Nesse centro de manutenção não há papel mediando os trabalhos e tudo é pensado e estruturado nos chamados processos End-To-End, uma cadeia de processos integrados com o objetivo de entregar uma solução ágil e funcional aliada a diferentes tecnologias. A empresa é clara ao falar sobre este local: “Não se trata de um depósito para manutenção de trens”. Todo o processo é digital, e o uso de APIs – conjuntos de ferramentas que integram aplicações de software – tem o objetivo de alcançar 100% de disponibilidade da frota para a operação.
Um centro de manutenção que foge à regra
Até então, o processo de manutenção ferroviária ocorria com o controle das quilometragens das composições e com paradas na oficina programadas para os reparos. Em outras palavras, o trem é retirado de circulação, levado ao pátio e aguarda as peças de reposição e seu reparo antes de voltar ao sistema. Há ainda casos mais críticos, quando a composição precisa de reparos emergenciais devido a uma falha inesperada ou algo descoberto no próprio pátio de manutenção. Dependendo do problema, o trem pode ter que esperar por dias ou meses antes de retornar aos trabalhos.

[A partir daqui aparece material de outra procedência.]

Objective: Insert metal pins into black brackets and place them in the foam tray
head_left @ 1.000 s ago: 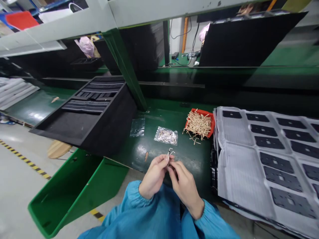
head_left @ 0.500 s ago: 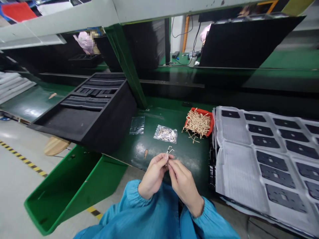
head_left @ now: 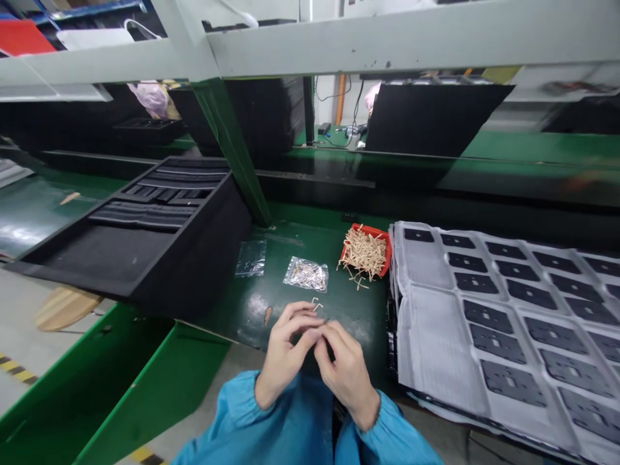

Neste novo centro, o processo começa de forma diferente. O próprio trem possui um ciclo de análise de seu funcionamento e conta com armazenamento de dados sobre eventuais falhas em diferentes âmbitos (desde o tempo de abertura e fechamento das portas, até o monitoramento de seu peso e sistemas de suspensão). Essas composições são capazes de avisar o centro de manutenção sobre sua condição de operação antes mesmo de chegarem ao pátio. Isso muda tudo.
Cada trem suburbano é capaz de armazenar 120 MB de dados por dia, ou 3 GB por mês. Já comboios de alta velocidade armazenam 1.2 GB por dia, ou 30 GB por mês. Esse montante de dados tem um objetivo claro: abastecer as alças de análise e tomada de decisão baseadas em inteligência artificial modeladas para otimizar o desempenho de todo o sistema ferroviário.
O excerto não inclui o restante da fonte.